Exercise. Counting the line with "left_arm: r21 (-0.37" as the last one, copy out the lines of the data exactly from the first onward.

Data supplied.
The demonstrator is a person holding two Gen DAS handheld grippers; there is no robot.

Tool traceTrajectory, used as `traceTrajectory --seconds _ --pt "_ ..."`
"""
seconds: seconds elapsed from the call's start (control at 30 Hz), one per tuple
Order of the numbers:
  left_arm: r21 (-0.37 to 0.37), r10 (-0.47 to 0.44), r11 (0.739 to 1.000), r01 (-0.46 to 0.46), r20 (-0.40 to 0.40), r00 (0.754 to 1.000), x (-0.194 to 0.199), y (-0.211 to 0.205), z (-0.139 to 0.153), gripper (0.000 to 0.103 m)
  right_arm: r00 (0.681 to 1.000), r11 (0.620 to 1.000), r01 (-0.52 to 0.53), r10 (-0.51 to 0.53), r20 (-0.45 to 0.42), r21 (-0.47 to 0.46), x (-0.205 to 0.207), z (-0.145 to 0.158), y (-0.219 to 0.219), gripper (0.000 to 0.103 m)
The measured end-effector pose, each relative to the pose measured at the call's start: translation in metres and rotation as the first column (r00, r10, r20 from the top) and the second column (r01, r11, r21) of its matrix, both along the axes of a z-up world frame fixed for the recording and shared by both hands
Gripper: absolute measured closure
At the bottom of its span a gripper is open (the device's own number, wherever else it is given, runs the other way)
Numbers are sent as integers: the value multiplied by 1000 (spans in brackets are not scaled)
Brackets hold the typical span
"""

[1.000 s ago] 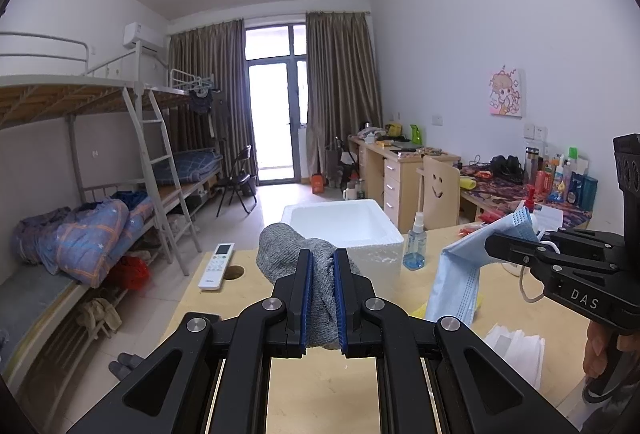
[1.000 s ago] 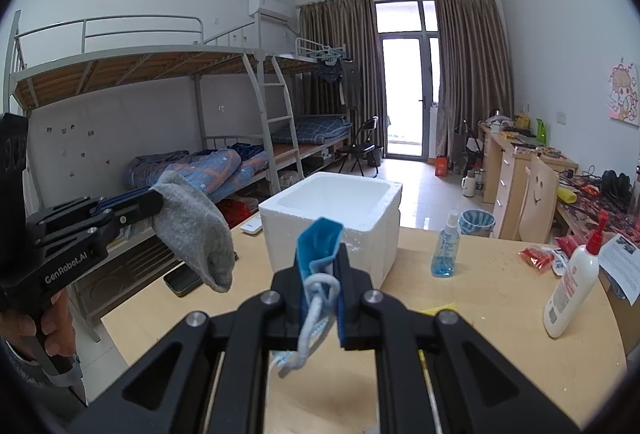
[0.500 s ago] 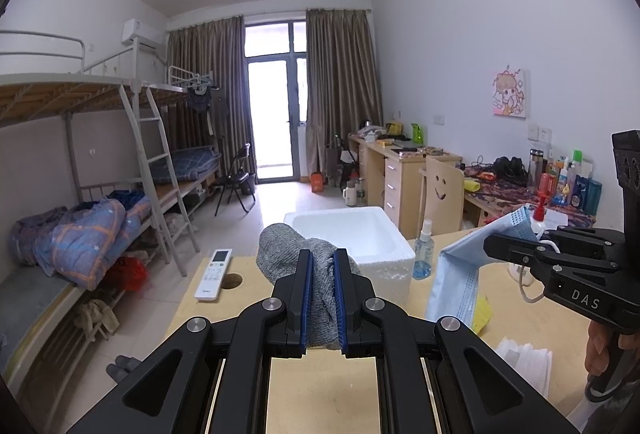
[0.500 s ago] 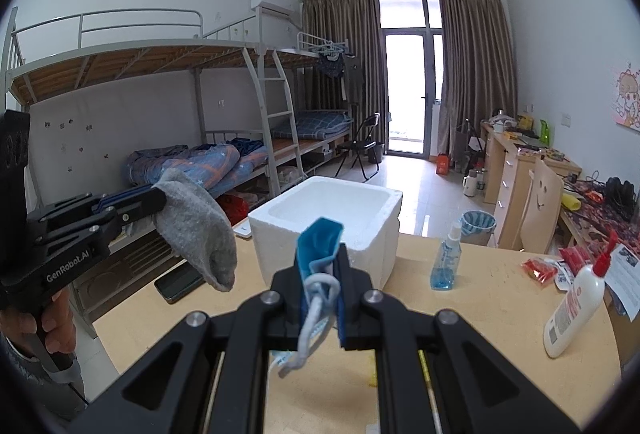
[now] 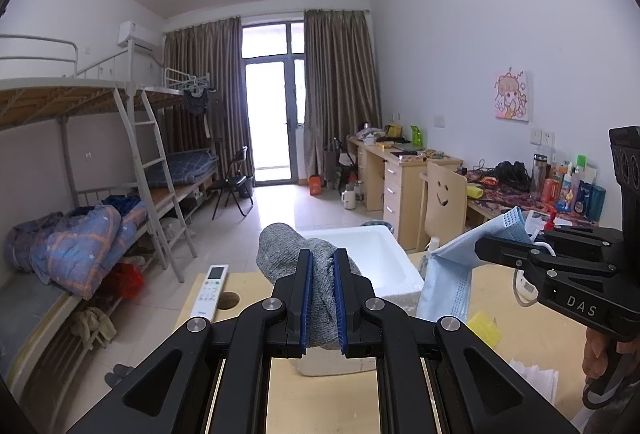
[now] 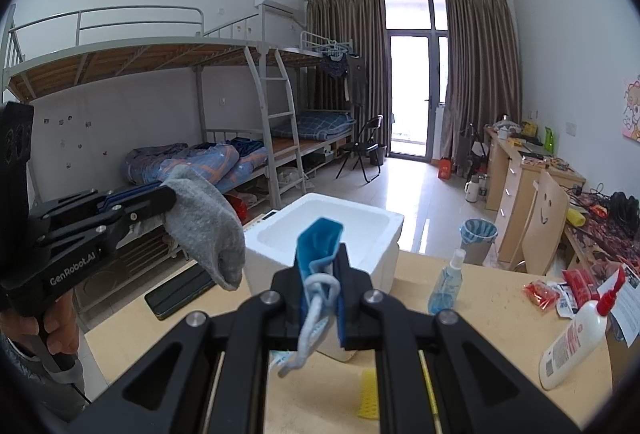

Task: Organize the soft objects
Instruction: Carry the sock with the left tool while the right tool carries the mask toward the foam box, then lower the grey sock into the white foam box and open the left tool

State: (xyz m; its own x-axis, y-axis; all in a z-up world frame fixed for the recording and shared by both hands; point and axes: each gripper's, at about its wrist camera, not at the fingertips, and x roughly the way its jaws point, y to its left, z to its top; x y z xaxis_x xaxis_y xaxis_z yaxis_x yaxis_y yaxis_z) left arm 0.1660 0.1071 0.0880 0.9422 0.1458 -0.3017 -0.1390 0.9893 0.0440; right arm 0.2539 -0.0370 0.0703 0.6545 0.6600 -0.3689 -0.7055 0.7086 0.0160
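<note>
My left gripper (image 5: 322, 298) is shut on a grey sock (image 5: 288, 258), which hangs from its blue pads. From the right wrist view that same grey sock (image 6: 204, 222) dangles left of a white foam box (image 6: 320, 230). My right gripper (image 6: 320, 290) is shut on a blue face mask (image 6: 318, 244), its ear loop drooping down. In the left wrist view the face mask (image 5: 452, 274) hangs from the right gripper (image 5: 486, 246) beside the white foam box (image 5: 380, 254). Both grippers hover above the table, just in front of the box.
On the wooden table (image 6: 472, 338) stand a blue spray bottle (image 6: 446, 282), a white lotion bottle (image 6: 576, 338), red packets (image 6: 544, 292) and a yellow item (image 6: 368, 394). A remote (image 5: 210, 290) lies at the table's left. Bunk beds line the left wall, desks the right.
Both grippers, still holding the sock and mask, have moved forward toward the foam box, which now sits closer and lower in both views.
</note>
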Motion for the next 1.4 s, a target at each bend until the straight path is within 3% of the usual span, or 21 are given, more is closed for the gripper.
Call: traceTrajectory --seconds 0.63,1.4 --pt "-30 -20 999 19 -8 1000 44 5 3 92 1000 1000 24 -24 -4 -9 22 7 8 89" --pt "-74 -49 996 42 -100 994 120 4 -9 92 991 991 136 -136 3 -12 37 8 -23 89"
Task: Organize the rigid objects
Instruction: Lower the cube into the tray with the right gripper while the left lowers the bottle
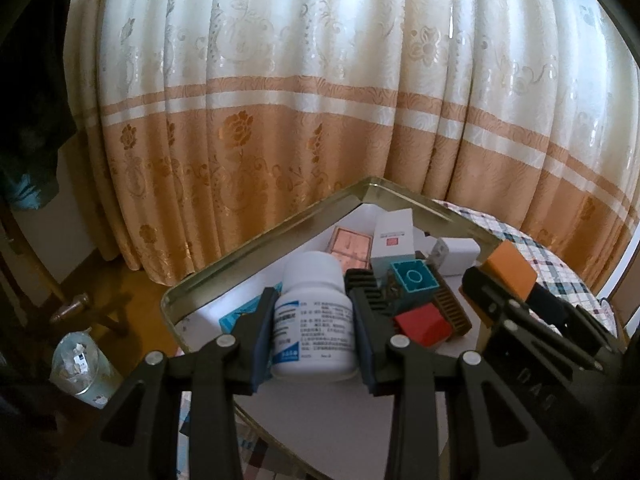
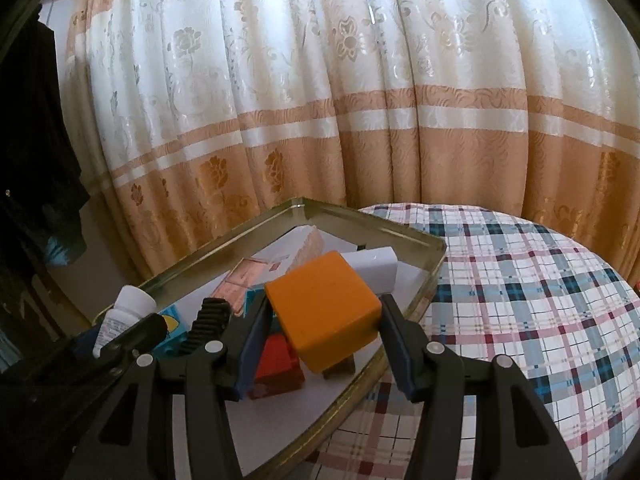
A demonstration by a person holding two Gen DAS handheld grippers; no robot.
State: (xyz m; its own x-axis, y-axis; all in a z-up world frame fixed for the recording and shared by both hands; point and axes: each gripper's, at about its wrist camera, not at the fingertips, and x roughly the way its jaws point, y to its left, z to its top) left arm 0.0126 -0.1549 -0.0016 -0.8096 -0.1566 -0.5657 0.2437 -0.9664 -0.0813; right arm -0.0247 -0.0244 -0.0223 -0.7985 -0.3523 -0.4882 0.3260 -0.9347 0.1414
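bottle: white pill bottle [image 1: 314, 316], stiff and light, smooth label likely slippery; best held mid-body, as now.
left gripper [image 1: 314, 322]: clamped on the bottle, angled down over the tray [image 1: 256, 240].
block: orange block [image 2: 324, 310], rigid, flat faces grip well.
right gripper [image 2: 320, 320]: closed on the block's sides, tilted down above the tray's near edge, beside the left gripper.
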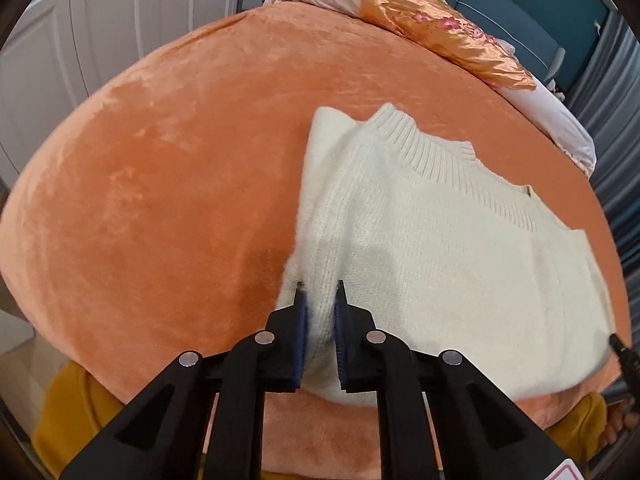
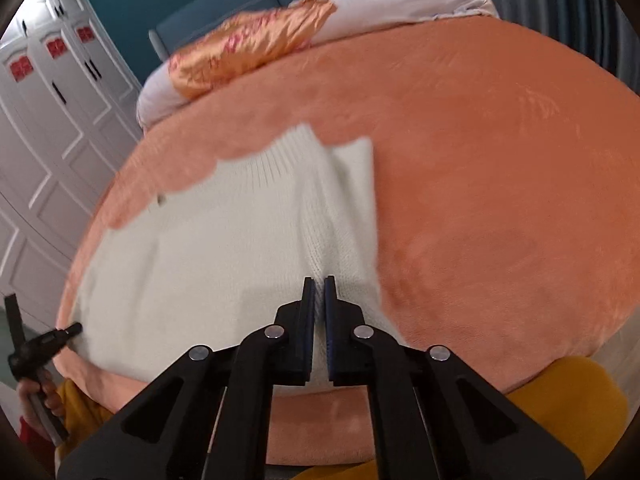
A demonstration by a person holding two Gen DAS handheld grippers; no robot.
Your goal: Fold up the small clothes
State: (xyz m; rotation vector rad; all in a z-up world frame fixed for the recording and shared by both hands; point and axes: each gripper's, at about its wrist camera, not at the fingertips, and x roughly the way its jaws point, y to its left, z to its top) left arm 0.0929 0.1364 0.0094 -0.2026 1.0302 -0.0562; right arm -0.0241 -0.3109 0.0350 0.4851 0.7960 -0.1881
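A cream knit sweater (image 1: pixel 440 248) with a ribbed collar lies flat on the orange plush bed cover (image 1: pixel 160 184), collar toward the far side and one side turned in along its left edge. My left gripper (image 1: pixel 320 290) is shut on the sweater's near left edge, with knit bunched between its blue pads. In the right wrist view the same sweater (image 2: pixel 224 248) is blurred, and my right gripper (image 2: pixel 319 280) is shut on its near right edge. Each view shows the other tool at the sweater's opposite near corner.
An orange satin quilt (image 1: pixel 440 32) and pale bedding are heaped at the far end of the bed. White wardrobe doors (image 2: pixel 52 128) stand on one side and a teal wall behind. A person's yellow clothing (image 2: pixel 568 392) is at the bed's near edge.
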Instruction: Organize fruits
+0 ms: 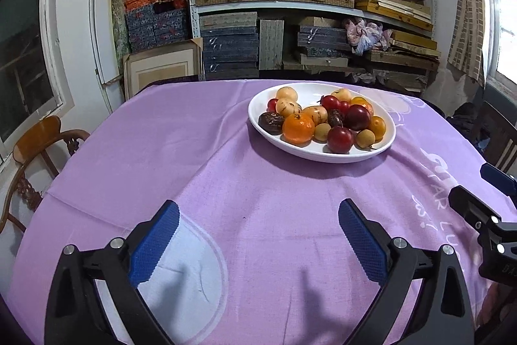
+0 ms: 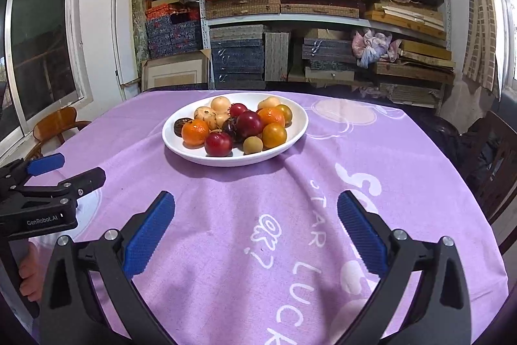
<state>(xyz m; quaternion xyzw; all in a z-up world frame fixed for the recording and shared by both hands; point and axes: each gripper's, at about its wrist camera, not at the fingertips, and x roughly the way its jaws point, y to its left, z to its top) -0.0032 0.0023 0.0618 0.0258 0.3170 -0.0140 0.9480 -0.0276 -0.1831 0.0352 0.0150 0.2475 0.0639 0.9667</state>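
Over the purple cloth [image 1: 226, 151] we kept the left gripper [image 1: 258, 235] and right gripper [image 2: 255, 228] spread wide, empty, facing the white plate [image 2: 290, 138] of mixed fruits [image 2: 239, 125] for sorting.

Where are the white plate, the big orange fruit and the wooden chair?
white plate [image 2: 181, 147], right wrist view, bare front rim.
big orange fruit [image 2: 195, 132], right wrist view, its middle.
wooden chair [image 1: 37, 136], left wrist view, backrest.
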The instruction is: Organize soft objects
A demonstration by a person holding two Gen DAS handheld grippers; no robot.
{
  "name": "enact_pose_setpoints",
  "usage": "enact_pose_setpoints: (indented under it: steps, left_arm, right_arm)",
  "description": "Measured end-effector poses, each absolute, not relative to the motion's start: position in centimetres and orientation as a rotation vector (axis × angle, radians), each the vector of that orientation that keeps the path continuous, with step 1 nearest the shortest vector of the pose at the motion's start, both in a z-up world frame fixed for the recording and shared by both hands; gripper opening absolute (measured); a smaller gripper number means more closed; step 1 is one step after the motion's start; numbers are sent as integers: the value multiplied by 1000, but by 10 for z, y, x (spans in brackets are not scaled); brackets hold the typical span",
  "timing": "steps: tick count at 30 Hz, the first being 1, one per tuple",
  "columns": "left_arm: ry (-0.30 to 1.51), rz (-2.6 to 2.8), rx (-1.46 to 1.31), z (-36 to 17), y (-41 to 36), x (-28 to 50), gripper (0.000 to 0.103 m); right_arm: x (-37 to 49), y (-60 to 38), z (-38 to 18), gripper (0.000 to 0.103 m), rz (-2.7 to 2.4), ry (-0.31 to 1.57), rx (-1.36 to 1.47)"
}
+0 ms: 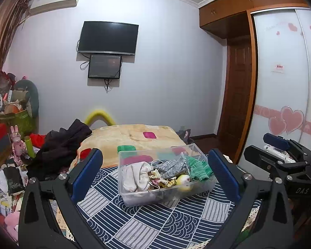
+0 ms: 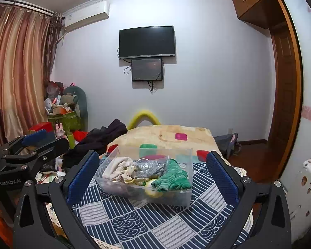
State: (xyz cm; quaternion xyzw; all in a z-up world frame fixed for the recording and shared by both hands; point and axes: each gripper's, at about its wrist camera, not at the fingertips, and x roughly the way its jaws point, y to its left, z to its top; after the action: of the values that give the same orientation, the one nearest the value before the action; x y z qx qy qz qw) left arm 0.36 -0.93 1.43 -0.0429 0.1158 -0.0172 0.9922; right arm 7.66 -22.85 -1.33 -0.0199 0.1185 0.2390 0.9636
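Observation:
A clear plastic box (image 1: 205, 186) (image 2: 184, 197) stands on a navy patterned cloth (image 1: 155, 224) (image 2: 151, 224). It holds soft items: a cream cloth (image 1: 134, 176) (image 2: 117, 167), a grey glittery pouch (image 1: 172, 167) (image 2: 149, 169), a green knit piece (image 1: 199, 169) (image 2: 173, 177) and a small yellow-green plush (image 1: 183, 180) (image 2: 152, 187). My left gripper (image 1: 155, 176) is open and empty, its blue pads either side of the box, short of it. My right gripper (image 2: 152, 178) is open and empty, likewise framing the box. Each gripper shows at the edge of the other's view.
Behind the box lies a beige blanket (image 1: 132, 134) (image 2: 165, 134) with coloured patches. Dark clothes (image 1: 60, 147) (image 2: 99, 139) are heaped to its left. Cluttered toys and a green bin (image 1: 18, 118) stand at far left. A wardrobe (image 1: 280, 83) and door are on the right.

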Motion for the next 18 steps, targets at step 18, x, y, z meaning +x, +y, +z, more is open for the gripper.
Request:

Your solution.
The demonstrator is a person holding two Gen DAS handheld grippers; there is no robot.

Tool traceTrajectory, used as `traceTrajectory --seconds _ --pt "_ ..."`
"""
seconds: seconds elapsed from the call's start (control at 30 Hz), one per tuple
Order of the numbers:
  left_arm: r21 (-0.37 to 0.37), r10 (-0.47 to 0.44), r11 (0.739 to 1.000), r01 (-0.46 to 0.46), r20 (-0.40 to 0.40), r00 (0.754 to 1.000), x (-0.194 to 0.199), y (-0.211 to 0.205), z (-0.139 to 0.153), gripper (0.000 to 0.103 m)

No part of the exercise is left unanswered.